• _What you will do_: Could you retype the whole listing word for word and drop the images?

• _Collected material_:
↓↓↓
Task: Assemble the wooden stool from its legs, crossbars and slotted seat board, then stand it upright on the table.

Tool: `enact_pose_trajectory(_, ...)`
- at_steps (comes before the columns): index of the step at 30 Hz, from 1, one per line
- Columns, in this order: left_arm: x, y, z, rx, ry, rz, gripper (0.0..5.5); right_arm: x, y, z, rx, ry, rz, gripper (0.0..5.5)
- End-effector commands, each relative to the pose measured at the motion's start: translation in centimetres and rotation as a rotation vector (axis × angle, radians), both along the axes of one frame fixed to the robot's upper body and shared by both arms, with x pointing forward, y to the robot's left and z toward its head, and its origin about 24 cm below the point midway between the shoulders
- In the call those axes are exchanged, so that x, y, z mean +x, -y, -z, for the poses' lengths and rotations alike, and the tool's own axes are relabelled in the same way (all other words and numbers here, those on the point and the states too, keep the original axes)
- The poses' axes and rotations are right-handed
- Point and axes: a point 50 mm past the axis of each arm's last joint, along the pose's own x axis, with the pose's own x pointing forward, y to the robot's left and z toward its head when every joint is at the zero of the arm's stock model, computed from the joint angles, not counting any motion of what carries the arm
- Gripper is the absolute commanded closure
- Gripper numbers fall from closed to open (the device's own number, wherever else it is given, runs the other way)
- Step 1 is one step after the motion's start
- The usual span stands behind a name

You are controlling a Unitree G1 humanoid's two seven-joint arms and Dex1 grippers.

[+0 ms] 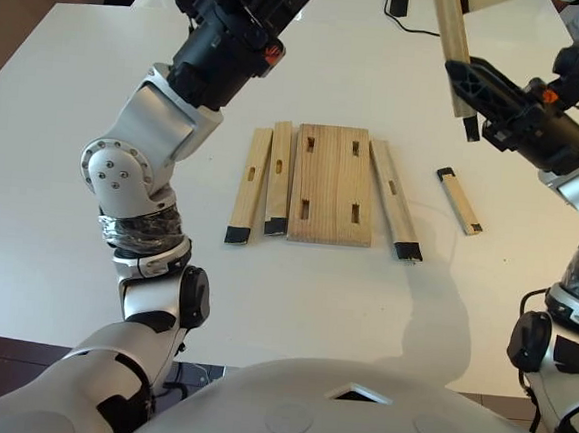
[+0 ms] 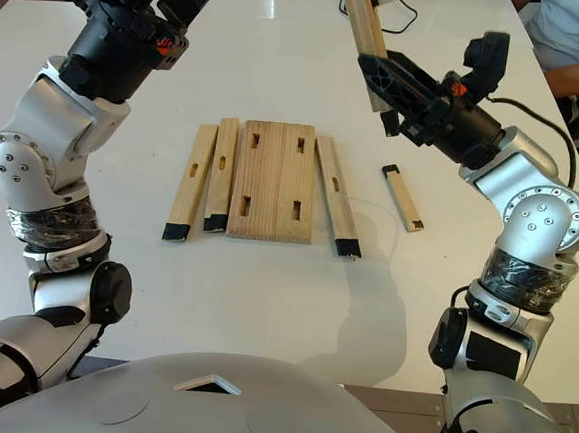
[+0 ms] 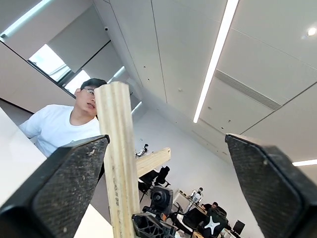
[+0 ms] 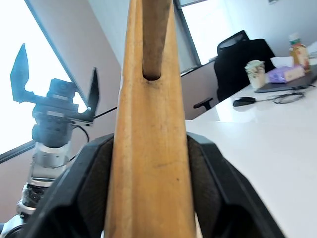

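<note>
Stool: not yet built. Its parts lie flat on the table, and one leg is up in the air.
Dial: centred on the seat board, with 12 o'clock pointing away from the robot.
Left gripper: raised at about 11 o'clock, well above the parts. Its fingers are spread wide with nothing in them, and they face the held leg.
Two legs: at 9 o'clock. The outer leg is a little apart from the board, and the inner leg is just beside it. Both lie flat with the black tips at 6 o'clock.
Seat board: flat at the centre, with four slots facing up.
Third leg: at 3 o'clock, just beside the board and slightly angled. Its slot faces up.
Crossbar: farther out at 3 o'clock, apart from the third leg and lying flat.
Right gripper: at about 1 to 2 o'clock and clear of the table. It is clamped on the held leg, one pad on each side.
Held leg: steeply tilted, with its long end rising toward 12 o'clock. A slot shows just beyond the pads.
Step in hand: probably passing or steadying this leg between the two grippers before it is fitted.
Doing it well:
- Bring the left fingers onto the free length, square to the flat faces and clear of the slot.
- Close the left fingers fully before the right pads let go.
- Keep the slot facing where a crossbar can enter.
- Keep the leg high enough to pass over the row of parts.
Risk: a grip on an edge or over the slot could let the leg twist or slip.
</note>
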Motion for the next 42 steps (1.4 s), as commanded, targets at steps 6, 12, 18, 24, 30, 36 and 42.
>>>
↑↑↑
• _Output of the task_:
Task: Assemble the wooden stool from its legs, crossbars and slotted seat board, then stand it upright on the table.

Tool: `enact_pose_trajectory(_, ...)`
- at_steps (comes before the columns): index of the step at 30 Hz, from 1, one per line
- Columns, in this order: left_arm: x, y, z, rx, ry, rz, gripper (0.0..5.5); right_arm: x, y, z, rx, ry, rz, gripper (0.0..5.5)
- End-effector commands, each relative to the pose measured at the motion's start: translation in centimetres and rotation as a rotation vector (axis × angle, radians), both along the axes of one frame fixed to the robot's upper body and shared by both arms, with x pointing forward, y to the robot's left and z toward its head, and its origin about 24 cm below the point midway between the shoulders
- In the call those axes are exchanged, so that x, y, z mean +x, -y, -z, for the poses' lengths and rotations alike, and the tool's own axes are relabelled in the same way (all other words and numbers here, those on the point and the states too, keep the original axes)
- The poses' axes and rotations are right-handed
- Point and axes: a point 50 mm past the axis of each arm's last joint, along the pose's own x axis, with the pose's own x pointing forward, y to the robot's left and z toward its head when every joint is at the zero of the arm's stock model, computed from the joint angles, not counting any motion of what carries the arm
- Gripper is the absolute commanded closure
- Gripper numbers fall from closed to open (the device's own number, wherever else it is given, runs the other way)
- Step 1 is one step after the motion's start
- The usual span stands behind a name

You are controlling a Unitree G1 humanoid's two seven-joint arms and Dex1 grippers.

[+0 ms] 
[+0 ms] 
[+0 ms] 
[+0 ms] 

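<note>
Stool: not yet built. Its parts lie flat on the table, and one leg is up in the air.
Dial: centred on the seat board, with 12 o'clock pointing away from the robot.
Left gripper: raised at about 11 o'clock, well above the parts. Its fingers are spread wide with nothing in them, and they face the held leg.
Two legs: at 9 o'clock. The outer leg is a little apart from the board, and the inner leg is just beside it. Both lie flat with the black tips at 6 o'clock.
Seat board: flat at the centre, with four slots facing up.
Third leg: at 3 o'clock, just beside the board and slightly angled. Its slot faces up.
Crossbar: farther out at 3 o'clock, apart from the third leg and lying flat.
Right gripper: at about 1 to 2 o'clock and clear of the table. It is clamped on the held leg, one pad on each side.
Held leg: steeply tilted, with its long end rising toward 12 o'clock. A slot shows just beyond the pads.
Step in hand: probably passing or steadying this leg between the two grippers before it is fitted.
Doing it well:
- Bring the left fingers onto the free length, square to the flat faces and clear of the slot.
- Close the left fingers fully before the right pads let go.
- Keep the slot facing where a crossbar can enter.
- Keep the leg high enough to pass over the row of parts.
Risk: a grip on an edge or over the slot could let the leg twist or slip.
</note>
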Motion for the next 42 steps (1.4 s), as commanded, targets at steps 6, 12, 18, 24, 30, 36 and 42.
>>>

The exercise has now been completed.